§ EXERCISE PROMPT: Lines with "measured" in them are to be located in the listing below and copied.

§ DATA BLOCK:
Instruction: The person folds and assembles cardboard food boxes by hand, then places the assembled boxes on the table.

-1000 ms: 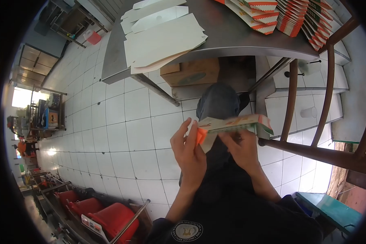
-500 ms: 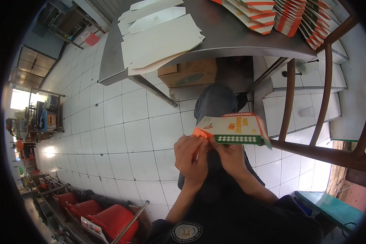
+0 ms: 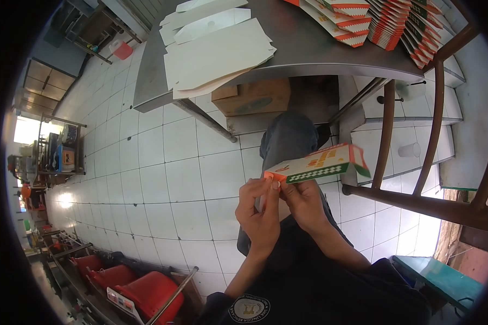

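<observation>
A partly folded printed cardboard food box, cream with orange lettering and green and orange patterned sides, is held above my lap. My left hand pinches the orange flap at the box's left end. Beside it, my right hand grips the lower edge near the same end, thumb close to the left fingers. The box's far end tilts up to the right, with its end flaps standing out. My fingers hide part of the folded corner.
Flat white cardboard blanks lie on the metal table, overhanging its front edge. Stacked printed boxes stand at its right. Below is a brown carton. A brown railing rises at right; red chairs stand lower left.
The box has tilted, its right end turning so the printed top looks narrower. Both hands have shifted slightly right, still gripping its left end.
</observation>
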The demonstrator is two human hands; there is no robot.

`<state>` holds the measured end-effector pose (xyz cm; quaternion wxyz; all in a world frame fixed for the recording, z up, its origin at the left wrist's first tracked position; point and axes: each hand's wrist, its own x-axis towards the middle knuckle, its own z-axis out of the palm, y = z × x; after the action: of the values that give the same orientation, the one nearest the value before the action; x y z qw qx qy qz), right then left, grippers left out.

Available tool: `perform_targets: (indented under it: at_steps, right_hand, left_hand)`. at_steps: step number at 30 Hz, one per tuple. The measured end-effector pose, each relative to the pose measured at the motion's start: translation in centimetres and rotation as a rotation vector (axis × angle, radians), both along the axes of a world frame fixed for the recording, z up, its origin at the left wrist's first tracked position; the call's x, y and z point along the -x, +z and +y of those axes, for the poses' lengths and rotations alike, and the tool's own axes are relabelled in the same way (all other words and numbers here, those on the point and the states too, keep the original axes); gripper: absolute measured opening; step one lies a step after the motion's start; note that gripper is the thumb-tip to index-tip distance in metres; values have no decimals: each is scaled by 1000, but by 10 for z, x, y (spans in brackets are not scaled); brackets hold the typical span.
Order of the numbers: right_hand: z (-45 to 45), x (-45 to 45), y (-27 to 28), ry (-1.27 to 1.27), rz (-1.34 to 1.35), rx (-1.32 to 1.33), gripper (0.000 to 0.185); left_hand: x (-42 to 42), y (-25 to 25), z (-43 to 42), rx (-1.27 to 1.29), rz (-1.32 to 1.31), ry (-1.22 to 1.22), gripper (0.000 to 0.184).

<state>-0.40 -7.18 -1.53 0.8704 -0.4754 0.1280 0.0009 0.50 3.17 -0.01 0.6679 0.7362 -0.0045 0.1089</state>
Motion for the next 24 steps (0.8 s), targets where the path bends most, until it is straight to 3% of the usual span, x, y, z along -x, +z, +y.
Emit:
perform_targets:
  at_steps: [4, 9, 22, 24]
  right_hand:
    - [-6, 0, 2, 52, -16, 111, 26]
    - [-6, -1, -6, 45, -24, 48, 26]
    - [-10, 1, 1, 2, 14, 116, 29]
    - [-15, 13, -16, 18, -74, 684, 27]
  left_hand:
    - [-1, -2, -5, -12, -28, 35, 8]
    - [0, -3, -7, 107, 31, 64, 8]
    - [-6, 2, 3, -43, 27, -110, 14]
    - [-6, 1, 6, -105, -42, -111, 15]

§ RESPONSE:
`<state>` holds the measured end-effector pose (xyz cm; quaternion wxyz; all in a world frame fixed for the recording, z up, its origin at the left wrist's first tracked position; point and axes: each hand's wrist, its own x-axis towards the middle knuckle, its own z-axis out of the palm, y = z × x; after the action: of the values that give the same orientation, the one nearest the value before the action; x y z qw qx qy qz), right then left, grippers left out.
Available tool: `perform_targets: (indented under it: at_steps, right_hand, left_hand)`. at_steps: step number at 30 Hz, one per tuple. The measured end-effector pose, each relative to the pose measured at the motion's start: translation in centimetres and rotation as a rotation vector (axis × angle, radians), both along the axes of a world frame fixed for the recording, z up, its origin at the left wrist's first tracked position; the call's x, y and z point along the -x, +z and +y of those axes, for the poses' lengths and rotations alike, and the tool's own axes are relabelled in the same way (all other words and numbers here, those on the point and the states too, keep the original axes); gripper: absolute measured opening; step one lies a step after the motion's start; note that gripper is the thumb-tip to index-tip distance in metres; values have no decimals: each is scaled by 1000, but by 10 for z, x, y (spans in brackets are not scaled); brackets hold the typical span.

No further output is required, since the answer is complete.